_DIRECTIONS FOR THIS TASK_
Every line of the material is to be duplicated precisely.

COLLECTED MATERIAL START

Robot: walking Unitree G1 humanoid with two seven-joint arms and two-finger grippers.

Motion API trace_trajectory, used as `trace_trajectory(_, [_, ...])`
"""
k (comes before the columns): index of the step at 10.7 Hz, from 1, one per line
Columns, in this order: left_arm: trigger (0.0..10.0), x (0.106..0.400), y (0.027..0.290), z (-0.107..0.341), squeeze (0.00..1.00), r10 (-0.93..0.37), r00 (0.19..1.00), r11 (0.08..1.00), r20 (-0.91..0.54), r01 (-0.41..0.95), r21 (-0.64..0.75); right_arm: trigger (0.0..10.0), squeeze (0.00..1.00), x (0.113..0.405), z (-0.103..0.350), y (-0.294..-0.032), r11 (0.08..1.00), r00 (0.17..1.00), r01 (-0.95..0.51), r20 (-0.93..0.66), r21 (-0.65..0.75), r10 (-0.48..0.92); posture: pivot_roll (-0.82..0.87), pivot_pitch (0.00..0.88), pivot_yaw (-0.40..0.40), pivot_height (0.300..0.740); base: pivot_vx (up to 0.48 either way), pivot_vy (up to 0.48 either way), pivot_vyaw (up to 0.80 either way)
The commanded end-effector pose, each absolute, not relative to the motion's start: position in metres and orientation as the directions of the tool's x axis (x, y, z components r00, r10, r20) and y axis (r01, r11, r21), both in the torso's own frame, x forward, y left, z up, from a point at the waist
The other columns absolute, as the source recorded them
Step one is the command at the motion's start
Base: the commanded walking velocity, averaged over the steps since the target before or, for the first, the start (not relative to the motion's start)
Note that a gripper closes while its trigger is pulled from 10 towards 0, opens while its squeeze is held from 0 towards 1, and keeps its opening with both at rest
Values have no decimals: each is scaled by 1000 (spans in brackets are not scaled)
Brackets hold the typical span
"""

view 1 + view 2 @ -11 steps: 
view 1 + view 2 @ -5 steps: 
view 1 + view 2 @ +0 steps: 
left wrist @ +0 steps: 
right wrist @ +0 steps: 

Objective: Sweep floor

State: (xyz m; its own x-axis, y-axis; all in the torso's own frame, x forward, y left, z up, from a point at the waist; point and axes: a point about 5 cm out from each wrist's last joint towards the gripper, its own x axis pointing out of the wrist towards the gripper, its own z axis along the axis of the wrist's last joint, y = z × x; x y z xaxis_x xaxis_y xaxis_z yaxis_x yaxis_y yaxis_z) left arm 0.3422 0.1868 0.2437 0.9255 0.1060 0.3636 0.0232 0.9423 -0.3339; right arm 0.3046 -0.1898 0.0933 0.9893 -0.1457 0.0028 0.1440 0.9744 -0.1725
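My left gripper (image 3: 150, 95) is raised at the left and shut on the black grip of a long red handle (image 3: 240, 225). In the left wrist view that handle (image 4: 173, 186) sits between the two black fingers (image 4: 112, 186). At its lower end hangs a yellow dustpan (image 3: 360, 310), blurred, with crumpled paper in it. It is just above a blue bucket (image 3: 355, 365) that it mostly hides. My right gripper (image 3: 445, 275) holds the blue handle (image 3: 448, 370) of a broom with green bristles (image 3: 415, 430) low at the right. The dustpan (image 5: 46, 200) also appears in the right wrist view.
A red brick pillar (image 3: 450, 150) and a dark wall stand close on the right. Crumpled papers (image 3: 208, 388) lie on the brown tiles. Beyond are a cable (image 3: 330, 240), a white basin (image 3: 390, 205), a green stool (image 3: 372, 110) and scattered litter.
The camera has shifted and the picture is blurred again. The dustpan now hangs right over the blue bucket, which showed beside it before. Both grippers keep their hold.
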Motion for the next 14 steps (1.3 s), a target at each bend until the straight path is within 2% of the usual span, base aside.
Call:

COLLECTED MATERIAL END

_ANSWER TO THIS TASK_
Robot: walking Unitree G1 humanoid with two seven-joint arms and two-finger grippers.

Motion API trace_trajectory, used as `trace_trajectory(_, [_, ...])`
"""
k (comes before the columns): index of the step at 10.7 Hz, from 1, one per line
Columns, in this order: left_arm: trigger (0.0..10.0), x (0.106..0.400), y (0.027..0.290), z (-0.107..0.341), squeeze (0.00..1.00), r10 (-0.93..0.37), r00 (0.19..1.00), r11 (0.08..1.00), r20 (-0.91..0.54), r01 (-0.41..0.95), r21 (-0.64..0.75); right_arm: trigger (0.0..10.0), squeeze (0.00..1.00), x (0.113..0.405), z (-0.103..0.350), y (-0.294..-0.032), r11 (0.08..1.00), r00 (0.17..1.00), r01 (-0.95..0.51), r20 (-0.93..0.66), r21 (-0.65..0.75), r10 (-0.48..0.92); posture: pivot_roll (-0.82..0.87), pivot_pitch (0.00..0.88), pivot_yaw (-0.40..0.40), pivot_height (0.300..0.740); base: pivot_vx (up to 0.48 either way), pivot_vy (up to 0.48 either way), pivot_vyaw (up to 0.80 either way)
The commanded end-effector pose, each absolute, not relative to the motion's start: position in metres and orientation as the directions of the tool's x axis (x, y, z components r00, r10, r20) and y axis (r01, r11, r21), both in the torso's own frame, x forward, y left, z up, from a point at the waist
The other columns absolute, as the source recorded them
Step one is the command at the motion's start
Base: the commanded walking velocity, averaged over the steps since the target before or, for the first, the start (not relative to the motion's start)
Note that a gripper closes while its trigger is pulled from 10 towards 0, opens while its squeeze is held from 0 towards 1, and keeps its opening with both at rest
Values have no decimals: each is scaled by 1000 (spans in brackets are not scaled)
Brackets hold the typical span
"""

view 1 + view 2 @ -11 steps: 
view 1 + view 2 @ -5 steps: 
view 1 + view 2 @ +0 steps: 
left wrist @ +0 steps: 
right wrist @ +0 steps: 

Objective: Sweep floor

State: (xyz m; its own x-axis, y-axis; all in the torso's own frame, x forward, y left, z up, from a point at the waist; point and axes: a point about 5 cm out from each wrist's last joint towards the gripper, its own x axis pointing out of the wrist towards the gripper, its own z axis along the axis of the wrist's last joint, y = z × x; x y z xaxis_x xaxis_y xaxis_z yaxis_x yaxis_y yaxis_z) left arm 0.3422 0.1868 0.2437 0.9255 0.1060 0.3636 0.0232 0.9423 -0.3339; right arm 0.3046 -0.1898 0.0933 0.9893 -0.1457 0.0028 0.1440 0.9744 -0.1725
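My left gripper (image 3: 150, 95) is raised at the left and shut on the black grip of a long red handle (image 3: 240, 225). In the left wrist view that handle (image 4: 173, 186) sits between the two black fingers (image 4: 112, 186). At its lower end hangs a yellow dustpan (image 3: 360, 310), blurred, with crumpled paper in it. It is just above a blue bucket (image 3: 355, 365) that it mostly hides. My right gripper (image 3: 445, 275) holds the blue handle (image 3: 448, 370) of a broom with green bristles (image 3: 415, 430) low at the right. The dustpan (image 5: 46, 200) also appears in the right wrist view.
A red brick pillar (image 3: 450, 150) and a dark wall stand close on the right. Crumpled papers (image 3: 208, 388) lie on the brown tiles. Beyond are a cable (image 3: 330, 240), a white basin (image 3: 390, 205), a green stool (image 3: 372, 110) and scattered litter.
The camera has shifted and the picture is blurred again. The dustpan now hangs right over the blue bucket, which showed beside it before. Both grippers keep their hold.
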Motion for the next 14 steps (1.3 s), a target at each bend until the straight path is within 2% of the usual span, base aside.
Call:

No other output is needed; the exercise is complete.